Все прекрасное – ужасно, все ужасное – прекрасно. Этюды о художниках и живописи | страница 89



* * *

Может быть, Рубинштейн Вас привел? Библиотека, в которой трудился Лев Семенович, располагалась в том же доме, что и моя мастерская – по адресу ул. Горького, д., если не ошибаюсь, 30 / 2. Где магазин «Колбасы». Там всегда была толкучка: москвичи и «плюшевый десант» расхватывали дефицитные ветчинно-колбасные изделия. Кстати, рядом торговали пончиками, жаренными в кипящем масле и присыпанными сахарной пудрой. За пончиками всегда стояла очередь. Порой вполне сорокинская. Вход в библиотеку, так же как и вход в мастерскую, был со двора. Только библиотека была на первом этаже, а мастерская на чердаке.

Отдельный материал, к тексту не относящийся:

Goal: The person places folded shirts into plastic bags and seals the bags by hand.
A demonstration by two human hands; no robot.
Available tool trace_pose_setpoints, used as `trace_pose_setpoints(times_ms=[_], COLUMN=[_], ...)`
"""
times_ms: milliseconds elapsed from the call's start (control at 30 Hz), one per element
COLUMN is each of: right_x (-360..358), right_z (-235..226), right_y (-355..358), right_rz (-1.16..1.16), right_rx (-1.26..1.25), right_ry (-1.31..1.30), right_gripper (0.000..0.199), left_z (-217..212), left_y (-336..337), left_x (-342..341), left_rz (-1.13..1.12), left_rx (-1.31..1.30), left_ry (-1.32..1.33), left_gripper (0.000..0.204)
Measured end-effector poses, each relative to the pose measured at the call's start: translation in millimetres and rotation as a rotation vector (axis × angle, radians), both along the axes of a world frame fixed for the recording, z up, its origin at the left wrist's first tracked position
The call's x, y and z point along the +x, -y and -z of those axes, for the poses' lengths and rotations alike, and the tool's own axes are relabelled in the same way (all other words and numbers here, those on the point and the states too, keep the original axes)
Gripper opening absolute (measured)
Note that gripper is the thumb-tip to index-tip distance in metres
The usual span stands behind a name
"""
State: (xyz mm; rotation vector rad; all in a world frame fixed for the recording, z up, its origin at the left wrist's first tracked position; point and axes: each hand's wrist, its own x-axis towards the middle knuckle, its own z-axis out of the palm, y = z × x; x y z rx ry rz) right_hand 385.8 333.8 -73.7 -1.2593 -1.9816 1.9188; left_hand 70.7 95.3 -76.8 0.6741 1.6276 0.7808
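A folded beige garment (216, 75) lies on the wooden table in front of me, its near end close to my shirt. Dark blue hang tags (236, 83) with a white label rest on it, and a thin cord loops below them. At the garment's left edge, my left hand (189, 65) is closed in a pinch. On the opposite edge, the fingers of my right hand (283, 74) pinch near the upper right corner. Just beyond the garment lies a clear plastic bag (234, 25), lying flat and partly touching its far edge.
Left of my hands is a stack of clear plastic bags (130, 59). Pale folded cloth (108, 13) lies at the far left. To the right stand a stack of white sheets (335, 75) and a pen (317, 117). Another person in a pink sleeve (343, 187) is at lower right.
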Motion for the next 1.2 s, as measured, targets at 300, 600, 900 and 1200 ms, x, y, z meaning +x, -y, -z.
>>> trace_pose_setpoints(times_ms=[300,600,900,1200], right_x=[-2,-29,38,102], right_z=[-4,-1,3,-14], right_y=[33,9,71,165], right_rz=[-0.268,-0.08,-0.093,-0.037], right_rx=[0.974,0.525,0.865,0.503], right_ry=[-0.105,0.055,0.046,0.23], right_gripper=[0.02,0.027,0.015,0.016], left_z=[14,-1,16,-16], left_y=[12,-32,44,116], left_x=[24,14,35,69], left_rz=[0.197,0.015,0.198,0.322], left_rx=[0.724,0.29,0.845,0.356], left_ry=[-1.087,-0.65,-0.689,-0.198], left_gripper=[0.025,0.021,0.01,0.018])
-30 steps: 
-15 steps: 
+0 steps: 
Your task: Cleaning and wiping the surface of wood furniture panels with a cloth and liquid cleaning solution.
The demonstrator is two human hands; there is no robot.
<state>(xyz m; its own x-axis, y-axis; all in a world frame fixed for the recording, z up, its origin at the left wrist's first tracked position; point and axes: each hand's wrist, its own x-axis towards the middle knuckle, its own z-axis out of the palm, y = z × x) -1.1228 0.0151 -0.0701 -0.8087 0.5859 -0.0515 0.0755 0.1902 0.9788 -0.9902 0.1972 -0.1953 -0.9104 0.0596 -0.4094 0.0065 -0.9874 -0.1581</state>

Я то и дело встречал симпатичного малого во дворе. Малый этот был, как и я, длинноволос, как и я, бородат, как и я, носил очки. Как и я, выглядел иногда слегка подвыпившим. А иногда, как и я, вдрабадан. И, как и я, несомненно, являлся лицом, как тогда говорили, некоренной (а ныне говорят негосударствообразующей) национальности. «Кто же это такой?» – время от времени раздумывал я. В какой-то момент инкогнито появился в мастерской. Оказался поэтом Львом Рубинштейном. И сразу стал читать замечательные тексты на карточках.

* * *

Да и Вы, достойнейший Дмитрий Александрович, тоже, как переступили порог, сразу за свое. За стихи. Вот только что в НЛО вышла весьма и весьма интересная книга про Вас: «Неканонический классик». В ней воспроизведена фотография тех лет: Вы сидите у меня в мастерской, на моем стуле, за моим столом. Днем из окна виднеется столь любимый и не единожды мной изображенный дом на противоположной стороне улицы Горького. Над столом на стене висит гипсовый божок-гермафродит с острова Пасхи, искусно затонированный мною под дерево. Вам и в голову не приходило, что гипсовый. Слева, у самого края, на стене можно различить столь мне дорогую фотографию папы в молодости в шикарном костюме. А возле окна дагеротип юной бабушки Тамары с рано умершей тетей Галей на руках. Рядом бабушкина сестра – малюсенькая тетя Роза (та, у которой ноги с детства были парализованы) со своим мужем – хорошим человеком дядей Максом. Иосиф с Ревеккой в Петергофе. Вышитый бисером пейзаж – напоминание о незабвенной бабушке Любе. Вокруг мои кисти, мои краски, моя палитра, мои холсты. Моя жизнь, наконец. Под фотографией подпись: «Чтение в мастерской художницы Светланы Богатырь, начало 1980-х».

* * *

Да, забавны бывают всякие путаницы, случайные ошибки и прочие «очепятки». Обожаю. Например, в увесистом томе «Другое искусство» на 256-й странице напечатан портрет Сергея Чеснокова, а подпись гласит: «Л. Рубинштейн. Фото И. Пальмина». В 87-м номере «Нового литературного обозрения» на 267-й странице воспроизведен рисунок, который Вы мне подарили еще во времена царя Гороха (вот я держу его в руках), а под репродукцией значится: «Ранний рисунок Д. А. Пригова. Из архива Вадима Захарова. Впервые опубликован в 6-м выпуске журнала „Пастор“ (Кельн)». Но самая смешная история, конечно, случилась в Кунстхалле в Бонне на открытии выставки «Европа, Европа». Помните? Конечно, помните. Мы стояли с Вами и болтали. Подошла дама, как потом оказалось, жена немецкого журналиста Норберта Кухинке – обожателя творчества художника Лени Пурыгина – и, не обращая на меня никакого внимания, сказала Вам по-русски: «Я вас сразу узнала: вы художник Гриша Брускин». Как мы с Вами потом хохотали: Панаев, мол, и Скабичевский.